The Failure Mode Effect Analysis

Should You use a Top Down or Bottom Up Approach?

A Failure Mode Effect Analysis (FMEA) or a Failure Mode Effect Criticality Analysis (FMECA) are great tools to help develop an effective maintenance strategy. These tools enable organizations to dive down to the failure mode level and develop preventive, predictive, or other tactics to prevent or mitigate failures.

However, there is a struggle that takes place with FMEAs of how much is enough detail and what is too much or too little. This often comes with experience and the level of risk an organization is willing to accept. The more detail, the more time, resources and effort the FMEA will take, even if the consequences are minimal.

Determining the level of detail can be determined based on the type of FMEA, and whether it is a Top-Down FMEA or a Bottom-Up FMEA.

What is a Top-Down FMEA?

A Top-Down FMEA is an approach that is focused more on the function of the system or asset. This approach looks at the function(s) of the system or asset and identifies the failures that would lead to a functional failure (i.e. the asset not doing what the user wants).

Let’s use a flashlight to demonstrate a Top Down approach. The function of the flashlight is to provide continuous light. So how might the flashlight fail?

– Battery dies due to normal use

– On/Off button fails due to damage

– Light bulb burns out

– Light bulb fails due physical impact

This will continue based on the experience of the group until the failure modes are identified. At the end of the analysis, the most probable failure modes have been identified and actions put in place to ensure the flashlight works.

What is a Bottom-Up FMEA?

A Bottom-Up FMEA is an approach that is focused on each individual component within the system or asset and how each component will fail. Let’s go back to the example of a flashlight. The same function exists, but the FMEA will be different. First we breakdown the flashlight to each individual component such as;

– battery spring

– battery

– battery cover

– switch

– housing

and this continues for all the various components that make up the flashlight. Once the components are listed, each component that has all failures listed such as;

– battery spring fails due to normal wear

– battery spring fails due to improper battery installation

– battery spring fails due to corrosion

– battery spring fails due to improper manufacturing

– battery fails due to normal discharge

– battery fails due to improper storage

– battery fails due to improper installation

– battery fails due to improper manufacturing.

As you can see the level of detail in a Bottom-Up approach is significantly more than the Top Down approach.

Which Approach is Right for You?

Determining the right approach comes with experience, but it also comes down to the level of effort the organization is willing to expend for the return. A Top-Down approach will typically uncover 70-80% of the failure modes, while a Bottom-Up approach will uncover 99% of the failure modes. But what is the severity or probability of those missed failure modes?
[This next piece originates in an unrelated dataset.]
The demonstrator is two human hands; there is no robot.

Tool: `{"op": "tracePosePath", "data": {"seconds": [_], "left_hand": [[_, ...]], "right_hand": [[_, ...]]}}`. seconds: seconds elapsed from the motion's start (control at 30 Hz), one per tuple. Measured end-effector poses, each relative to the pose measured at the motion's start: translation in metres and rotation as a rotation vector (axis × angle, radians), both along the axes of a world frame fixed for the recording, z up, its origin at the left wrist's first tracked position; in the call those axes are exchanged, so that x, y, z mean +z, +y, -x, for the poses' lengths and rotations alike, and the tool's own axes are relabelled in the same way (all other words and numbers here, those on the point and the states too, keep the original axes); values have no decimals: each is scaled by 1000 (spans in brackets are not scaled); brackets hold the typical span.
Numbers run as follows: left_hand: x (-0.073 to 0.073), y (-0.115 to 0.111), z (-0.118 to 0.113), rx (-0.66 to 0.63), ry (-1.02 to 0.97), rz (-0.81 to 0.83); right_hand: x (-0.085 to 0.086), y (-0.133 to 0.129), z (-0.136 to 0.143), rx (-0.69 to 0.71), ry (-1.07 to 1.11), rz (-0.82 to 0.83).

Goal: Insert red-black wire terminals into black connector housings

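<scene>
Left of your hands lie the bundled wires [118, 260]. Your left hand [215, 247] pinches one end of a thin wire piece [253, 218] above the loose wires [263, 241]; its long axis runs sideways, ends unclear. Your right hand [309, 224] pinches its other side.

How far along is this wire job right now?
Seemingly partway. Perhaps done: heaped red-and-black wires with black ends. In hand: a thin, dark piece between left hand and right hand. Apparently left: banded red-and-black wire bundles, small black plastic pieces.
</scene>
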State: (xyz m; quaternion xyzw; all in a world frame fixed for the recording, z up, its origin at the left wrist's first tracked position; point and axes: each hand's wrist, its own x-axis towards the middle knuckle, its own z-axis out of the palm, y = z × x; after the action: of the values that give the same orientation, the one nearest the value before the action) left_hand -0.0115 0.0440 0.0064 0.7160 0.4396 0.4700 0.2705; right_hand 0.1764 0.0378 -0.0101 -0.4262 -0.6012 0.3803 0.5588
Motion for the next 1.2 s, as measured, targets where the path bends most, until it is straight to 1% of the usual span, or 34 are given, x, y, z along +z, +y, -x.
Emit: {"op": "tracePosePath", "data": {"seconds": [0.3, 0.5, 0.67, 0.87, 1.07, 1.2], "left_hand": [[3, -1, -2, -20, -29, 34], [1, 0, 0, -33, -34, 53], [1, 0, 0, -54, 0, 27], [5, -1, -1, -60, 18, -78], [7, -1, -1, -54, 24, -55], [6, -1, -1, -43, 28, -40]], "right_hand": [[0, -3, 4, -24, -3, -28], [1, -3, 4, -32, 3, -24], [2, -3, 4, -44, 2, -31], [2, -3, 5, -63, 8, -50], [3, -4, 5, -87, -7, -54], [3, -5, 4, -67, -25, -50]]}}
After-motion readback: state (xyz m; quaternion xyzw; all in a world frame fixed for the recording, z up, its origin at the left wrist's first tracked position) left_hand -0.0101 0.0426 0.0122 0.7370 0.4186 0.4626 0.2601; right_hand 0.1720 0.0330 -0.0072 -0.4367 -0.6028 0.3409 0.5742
The missed failure modes with a Top Down approach would typically be added to the FMEA and maintenance strategy updated as they are uncovered. In this method, the analysis can be completed quickly and yield some good results.

While the Bottom Up approach would identify almost all risks, it comes with a significant resource requirement.

So which one do you choose? Well, it comes down to the potential consequences of the asset or system failure. A commercial aircraft will likely have a Bottom-Up approach, analyzing each rivet and bolt, as the consequences are significant, while a conveyor in a plant will likely have a Top-Down approach completed. Ultimately, it is up to the facilitator and organization to choose which method is right for them.

If you have any questions about FMEA/FEMCA and how it can help your organization, please feel free to contact me at jkovacevic@eruditio.com

I’m James Kovacevic

Principal Instructor at Eruditio

Where Education Meets Application

Follow @EruditioLLC

Follow @ReliableJames

Keith Fong says

December 16, 2021 at 11:23 AM

I don’t think this Top Down vs Bottom Up is an either-or situation. You have to work it from both sides because you will identify risks more comprehensively. You’ll see risks that aren’t addressed Top Down that are raised from the Bottom Up evaluation and vice versa.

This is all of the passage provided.